-------- Information provided

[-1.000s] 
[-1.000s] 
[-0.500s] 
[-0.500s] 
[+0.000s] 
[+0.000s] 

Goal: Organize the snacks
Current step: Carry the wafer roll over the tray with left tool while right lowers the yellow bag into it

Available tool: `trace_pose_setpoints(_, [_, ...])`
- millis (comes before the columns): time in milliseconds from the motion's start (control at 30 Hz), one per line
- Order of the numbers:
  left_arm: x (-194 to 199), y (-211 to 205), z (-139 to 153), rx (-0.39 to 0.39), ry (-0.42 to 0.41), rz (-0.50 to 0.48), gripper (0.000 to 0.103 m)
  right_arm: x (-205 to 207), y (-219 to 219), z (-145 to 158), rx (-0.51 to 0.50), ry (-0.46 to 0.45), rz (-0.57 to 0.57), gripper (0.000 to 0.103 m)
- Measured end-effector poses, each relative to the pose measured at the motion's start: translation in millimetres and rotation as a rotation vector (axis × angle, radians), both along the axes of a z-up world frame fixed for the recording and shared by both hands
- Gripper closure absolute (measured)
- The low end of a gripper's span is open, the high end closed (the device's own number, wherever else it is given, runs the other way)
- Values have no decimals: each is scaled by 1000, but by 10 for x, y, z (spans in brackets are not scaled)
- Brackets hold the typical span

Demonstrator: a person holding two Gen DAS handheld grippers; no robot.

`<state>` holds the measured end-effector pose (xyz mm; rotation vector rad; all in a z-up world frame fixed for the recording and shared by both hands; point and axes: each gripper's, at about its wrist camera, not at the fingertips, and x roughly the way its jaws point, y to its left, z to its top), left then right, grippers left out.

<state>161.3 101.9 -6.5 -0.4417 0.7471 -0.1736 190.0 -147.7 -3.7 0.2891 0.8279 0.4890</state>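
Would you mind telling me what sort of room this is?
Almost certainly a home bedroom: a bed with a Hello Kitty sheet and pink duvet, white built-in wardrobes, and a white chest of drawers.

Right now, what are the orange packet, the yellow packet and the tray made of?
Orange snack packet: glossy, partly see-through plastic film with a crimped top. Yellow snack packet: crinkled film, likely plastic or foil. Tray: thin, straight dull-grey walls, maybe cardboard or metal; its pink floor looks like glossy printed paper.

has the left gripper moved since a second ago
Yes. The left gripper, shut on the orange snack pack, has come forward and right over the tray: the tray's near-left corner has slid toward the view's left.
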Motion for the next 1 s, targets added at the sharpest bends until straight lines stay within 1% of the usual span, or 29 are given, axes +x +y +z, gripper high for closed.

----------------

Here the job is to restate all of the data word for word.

■ **Answer space**:
[-1.000s] 
[-1.000s] 
[-0.500s] 
[-0.500s] 
[+0.000s] 
[+0.000s] 

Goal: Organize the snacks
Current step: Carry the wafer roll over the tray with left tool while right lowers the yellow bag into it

Available tool: `trace_pose_setpoints(_, [_, ...])`
- millis (comes before the columns): time in milliseconds from the motion's start (control at 30 Hz), one per line
- Order of the numbers:
  left_arm: x (-194 to 199), y (-211 to 205), z (-139 to 153), rx (-0.39 to 0.39), ry (-0.42 to 0.41), rz (-0.50 to 0.48), gripper (0.000 to 0.103 m)
  right_arm: x (-205 to 207), y (-219 to 219), z (-145 to 158), rx (-0.51 to 0.50), ry (-0.46 to 0.45), rz (-0.57 to 0.57), gripper (0.000 to 0.103 m)
- Measured end-effector poses, each relative to the pose measured at the motion's start: translation in millimetres and rotation as a rotation vector (axis × angle, radians), both along the axes of a z-up world frame fixed for the recording and shared by both hands
- Gripper closure absolute (measured)
- The low end of a gripper's span is open, the high end closed (the device's own number, wherever else it is given, runs the other way)
- Values have no decimals: each is scaled by 1000, but by 10 for x, y, z (spans in brackets are not scaled)
- Brackets hold the typical span

Demonstrator: a person holding two Gen DAS handheld grippers; no robot.

`<state>` holds the measured end-effector pose (xyz mm; rotation vector rad; all in a z-up world frame fixed for the recording and shared by both hands; point and axes: each gripper's, at about its wrist camera, not at the fingertips, and x roughly the way its jaws point, y to its left, z to its top), left then right, grippers left out.

<state>161.3 101.9 -6.5 -0.4417 0.7471 -0.1736 190.0 -147.7 -3.7 0.2891 0.8279 0.4890</state>
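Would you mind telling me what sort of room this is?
Almost certainly a home bedroom: a bed with a Hello Kitty sheet and pink duvet, white built-in wardrobes, and a white chest of drawers.

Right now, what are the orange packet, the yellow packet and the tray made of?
Orange snack packet: glossy, partly see-through plastic film with a crimped top. Yellow snack packet: crinkled film, likely plastic or foil. Tray: thin, straight dull-grey walls, maybe cardboard or metal; its pink floor looks like glossy printed paper.

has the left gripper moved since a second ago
Yes. The left gripper, shut on the orange snack pack, has come forward and right over the tray: the tray's near-left corner has slid toward the view's left.
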Motion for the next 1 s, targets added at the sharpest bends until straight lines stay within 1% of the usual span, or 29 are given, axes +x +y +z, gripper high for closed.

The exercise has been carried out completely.